Task objective
Give the records again in full, exactly as they are.

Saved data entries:

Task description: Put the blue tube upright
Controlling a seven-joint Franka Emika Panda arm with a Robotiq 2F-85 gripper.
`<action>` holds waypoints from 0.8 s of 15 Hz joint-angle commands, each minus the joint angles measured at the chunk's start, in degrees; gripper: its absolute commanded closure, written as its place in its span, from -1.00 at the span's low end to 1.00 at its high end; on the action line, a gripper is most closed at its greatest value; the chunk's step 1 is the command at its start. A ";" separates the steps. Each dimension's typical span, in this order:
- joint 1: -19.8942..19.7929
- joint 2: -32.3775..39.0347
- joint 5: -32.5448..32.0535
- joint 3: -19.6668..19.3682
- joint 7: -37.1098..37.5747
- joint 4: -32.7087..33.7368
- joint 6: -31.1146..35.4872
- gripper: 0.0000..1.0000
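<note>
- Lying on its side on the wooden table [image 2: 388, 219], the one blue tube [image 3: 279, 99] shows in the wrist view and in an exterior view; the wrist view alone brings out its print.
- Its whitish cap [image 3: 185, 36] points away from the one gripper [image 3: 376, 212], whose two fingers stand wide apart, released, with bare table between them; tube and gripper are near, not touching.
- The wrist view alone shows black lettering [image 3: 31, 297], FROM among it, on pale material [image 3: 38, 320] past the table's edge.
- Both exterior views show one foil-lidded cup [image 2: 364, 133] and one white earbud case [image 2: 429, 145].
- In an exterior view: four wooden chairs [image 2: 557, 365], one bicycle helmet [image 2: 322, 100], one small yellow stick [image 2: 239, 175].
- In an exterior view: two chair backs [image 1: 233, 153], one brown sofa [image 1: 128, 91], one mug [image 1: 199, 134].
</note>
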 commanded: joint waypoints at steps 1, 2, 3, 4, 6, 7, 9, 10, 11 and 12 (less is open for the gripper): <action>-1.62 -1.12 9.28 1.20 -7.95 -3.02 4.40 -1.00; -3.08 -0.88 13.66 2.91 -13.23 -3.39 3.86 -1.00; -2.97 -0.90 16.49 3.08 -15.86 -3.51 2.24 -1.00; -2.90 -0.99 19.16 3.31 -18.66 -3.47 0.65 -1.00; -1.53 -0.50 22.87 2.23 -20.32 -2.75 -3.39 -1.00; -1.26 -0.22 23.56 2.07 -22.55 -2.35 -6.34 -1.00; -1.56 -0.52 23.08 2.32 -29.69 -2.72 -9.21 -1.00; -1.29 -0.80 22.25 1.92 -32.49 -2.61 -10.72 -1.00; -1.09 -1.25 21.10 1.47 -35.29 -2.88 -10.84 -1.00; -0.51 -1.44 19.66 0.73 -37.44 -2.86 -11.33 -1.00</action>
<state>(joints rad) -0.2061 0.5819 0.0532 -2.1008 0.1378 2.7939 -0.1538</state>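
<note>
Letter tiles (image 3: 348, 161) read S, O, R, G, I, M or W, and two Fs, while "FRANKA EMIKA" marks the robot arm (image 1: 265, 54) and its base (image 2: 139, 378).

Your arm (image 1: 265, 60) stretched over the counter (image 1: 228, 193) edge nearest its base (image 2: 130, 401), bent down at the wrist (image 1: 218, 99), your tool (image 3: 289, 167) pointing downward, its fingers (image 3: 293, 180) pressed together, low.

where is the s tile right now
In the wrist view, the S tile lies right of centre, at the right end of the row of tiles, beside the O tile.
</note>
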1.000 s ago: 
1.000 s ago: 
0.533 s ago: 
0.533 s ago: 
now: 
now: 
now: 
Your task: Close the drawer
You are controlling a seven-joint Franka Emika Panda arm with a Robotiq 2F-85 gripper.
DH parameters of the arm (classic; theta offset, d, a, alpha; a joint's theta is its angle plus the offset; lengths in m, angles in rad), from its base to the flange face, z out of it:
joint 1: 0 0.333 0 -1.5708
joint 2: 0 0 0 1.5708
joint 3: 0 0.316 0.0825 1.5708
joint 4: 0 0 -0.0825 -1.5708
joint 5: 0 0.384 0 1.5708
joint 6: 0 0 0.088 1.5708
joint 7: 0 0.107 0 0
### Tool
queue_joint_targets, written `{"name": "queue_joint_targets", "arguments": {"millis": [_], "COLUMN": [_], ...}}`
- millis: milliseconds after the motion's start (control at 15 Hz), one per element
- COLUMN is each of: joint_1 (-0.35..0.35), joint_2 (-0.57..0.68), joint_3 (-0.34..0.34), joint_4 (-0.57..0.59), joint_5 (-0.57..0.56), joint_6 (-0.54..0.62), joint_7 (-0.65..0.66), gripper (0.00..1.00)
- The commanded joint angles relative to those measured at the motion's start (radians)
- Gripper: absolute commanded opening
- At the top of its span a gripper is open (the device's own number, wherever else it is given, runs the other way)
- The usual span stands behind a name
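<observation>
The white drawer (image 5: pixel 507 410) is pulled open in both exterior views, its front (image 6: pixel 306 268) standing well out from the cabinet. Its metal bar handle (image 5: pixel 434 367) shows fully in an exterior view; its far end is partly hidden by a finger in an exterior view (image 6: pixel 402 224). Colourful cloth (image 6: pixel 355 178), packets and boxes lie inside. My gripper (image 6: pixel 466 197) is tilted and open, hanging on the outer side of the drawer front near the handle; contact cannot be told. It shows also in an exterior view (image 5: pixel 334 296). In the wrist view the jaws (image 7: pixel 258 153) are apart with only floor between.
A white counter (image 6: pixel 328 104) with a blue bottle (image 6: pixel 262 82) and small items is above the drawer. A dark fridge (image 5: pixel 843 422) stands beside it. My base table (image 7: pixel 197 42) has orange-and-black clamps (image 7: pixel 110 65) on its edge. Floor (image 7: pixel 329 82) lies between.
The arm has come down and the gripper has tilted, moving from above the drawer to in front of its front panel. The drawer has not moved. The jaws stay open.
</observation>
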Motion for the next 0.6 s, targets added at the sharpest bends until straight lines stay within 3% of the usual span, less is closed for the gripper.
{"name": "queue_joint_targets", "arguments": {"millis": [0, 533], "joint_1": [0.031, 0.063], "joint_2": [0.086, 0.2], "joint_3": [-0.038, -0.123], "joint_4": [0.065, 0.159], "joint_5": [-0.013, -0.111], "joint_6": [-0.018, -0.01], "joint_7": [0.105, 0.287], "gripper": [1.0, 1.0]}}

Task answer
Task description: Put the blue tube upright
Controlling a seven-joint Franka Emika Panda arm with a Robotiq 2F-85 gripper.
`<action>` holds waypoints from 0.8 s of 15 Hz joint-angle commands, each minus the joint angles measured at the chunk's start, in degrees; gripper: its absolute commanded closure, written as its place in its span, from -1.00 at the span's low end to 1.00 at its high end; on the action line, a gripper is most closed at its greatest value; the chunk's step 1 is the command at its start. A ";" separates the steps. Each dimension's typical span, in this order:
- joint 1: -19.8942..19.7929
- joint 2: -32.3775..39.0347
- joint 5: -32.5448..32.0535
- joint 3: -19.6668..19.3682
- joint 7: -37.1098..37.5747
- joint 4: -32.7087..33.7368
- joint 6: -31.1146..35.4872
- gripper: 0.0000..1.0000
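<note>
- Lying on its side on the wooden table [image 2: 388, 219], the one blue tube [image 3: 279, 99] shows in the wrist view and in an exterior view; the wrist view alone brings out its print.
- Its whitish cap [image 3: 185, 36] points away from the one gripper [image 3: 376, 212], whose two fingers stand wide apart, released, with bare table between them; tube and gripper are near, not touching.
- The wrist view alone shows black lettering [image 3: 31, 297], FROM among it, on pale material [image 3: 38, 320] past the table's edge.
- Both exterior views show one foil-lidded cup [image 2: 364, 133] and one white earbud case [image 2: 429, 145].
- In an exterior view: four wooden chairs [image 2: 557, 365], one bicycle helmet [image 2: 322, 100], one small yellow stick [image 2: 239, 175].
- In an exterior view: two chair backs [image 1: 233, 153], one brown sofa [image 1: 128, 91], one mug [image 1: 199, 134].
</note>
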 commanded: joint waypoints at steps 1, 2, 3, 4, 6, 7, 9, 10, 11 and 12 (less is open for the gripper): <action>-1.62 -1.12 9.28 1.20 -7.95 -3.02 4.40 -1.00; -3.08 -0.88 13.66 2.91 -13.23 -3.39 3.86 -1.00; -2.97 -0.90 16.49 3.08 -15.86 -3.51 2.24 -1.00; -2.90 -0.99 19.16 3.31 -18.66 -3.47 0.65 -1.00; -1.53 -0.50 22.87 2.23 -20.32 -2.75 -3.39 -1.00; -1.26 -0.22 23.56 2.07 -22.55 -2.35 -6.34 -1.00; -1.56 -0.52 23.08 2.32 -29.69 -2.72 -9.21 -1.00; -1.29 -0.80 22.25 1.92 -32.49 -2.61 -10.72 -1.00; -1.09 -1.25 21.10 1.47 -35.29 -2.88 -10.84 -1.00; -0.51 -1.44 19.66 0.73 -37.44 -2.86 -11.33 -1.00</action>
<state>(joints rad) -0.2061 0.5819 0.0532 -2.1008 0.1378 2.7939 -0.1538</state>
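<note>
Letter tiles (image 3: 348, 161) read S, O, R, G, I, M or W, and two Fs, while "FRANKA EMIKA" marks the robot arm (image 1: 265, 54) and its base (image 2: 139, 378).

Your arm (image 1: 265, 60) stretched over the counter (image 1: 228, 193) edge nearest its base (image 2: 130, 401), bent down at the wrist (image 1: 218, 99), your tool (image 3: 289, 167) pointing downward, its fingers (image 3: 293, 180) pressed together, low.

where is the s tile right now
In the wrist view, the S tile lies right of centre, at the right end of the row of tiles, beside the O tile.
</note>
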1.000 s ago: 
1.000 s ago: 
0.533 s ago: 
0.533 s ago: 
now: 
now: 
now: 
Your task: Close the drawer
You are controlling a seven-joint Franka Emika Panda arm with a Robotiq 2F-85 gripper.
DH parameters of the arm (classic; theta offset, d, a, alpha; a joint's theta is its angle plus the offset; lengths in m, angles in rad), from its base to the flange face, z out of it:
joint 1: 0 0.333 0 -1.5708
joint 2: 0 0 0 1.5708
joint 3: 0 0.316 0.0825 1.5708
joint 4: 0 0 -0.0825 -1.5708
joint 5: 0 0.384 0 1.5708
joint 6: 0 0 0.088 1.5708
joint 7: 0 0.107 0 0
### Tool
queue_joint_targets, written `{"name": "queue_joint_targets", "arguments": {"millis": [_], "COLUMN": [_], ...}}`
- millis: milliseconds after the motion's start (control at 15 Hz), one per element
- COLUMN is each of: joint_1 (-0.35..0.35), joint_2 (-0.57..0.68), joint_3 (-0.34..0.34), joint_4 (-0.57..0.59), joint_5 (-0.57..0.56), joint_6 (-0.54..0.62), joint_7 (-0.65..0.66), gripper (0.00..1.00)
- The commanded joint angles relative to those measured at the motion's start (radians)
- Gripper: absolute commanded opening
- At the top of its span a gripper is open (the device's own number, wherever else it is given, runs the other way)
- The usual span stands behind a name
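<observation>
The white drawer (image 5: pixel 507 410) is pulled open in both exterior views, its front (image 6: pixel 306 268) standing well out from the cabinet. Its metal bar handle (image 5: pixel 434 367) shows fully in an exterior view; its far end is partly hidden by a finger in an exterior view (image 6: pixel 402 224). Colourful cloth (image 6: pixel 355 178), packets and boxes lie inside. My gripper (image 6: pixel 466 197) is tilted and open, hanging on the outer side of the drawer front near the handle; contact cannot be told. It shows also in an exterior view (image 5: pixel 334 296). In the wrist view the jaws (image 7: pixel 258 153) are apart with only floor between.
A white counter (image 6: pixel 328 104) with a blue bottle (image 6: pixel 262 82) and small items is above the drawer. A dark fridge (image 5: pixel 843 422) stands beside it. My base table (image 7: pixel 197 42) has orange-and-black clamps (image 7: pixel 110 65) on its edge. Floor (image 7: pixel 329 82) lies between.
The arm has come down and the gripper has tilted, moving from above the drawer to in front of its front panel. The drawer has not moved. The jaws stay open.
</observation>
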Motion for the next 0.6 s, targets added at the sharpest bends until straight lines stay within 3% of the usual span, less is closed for the gripper.
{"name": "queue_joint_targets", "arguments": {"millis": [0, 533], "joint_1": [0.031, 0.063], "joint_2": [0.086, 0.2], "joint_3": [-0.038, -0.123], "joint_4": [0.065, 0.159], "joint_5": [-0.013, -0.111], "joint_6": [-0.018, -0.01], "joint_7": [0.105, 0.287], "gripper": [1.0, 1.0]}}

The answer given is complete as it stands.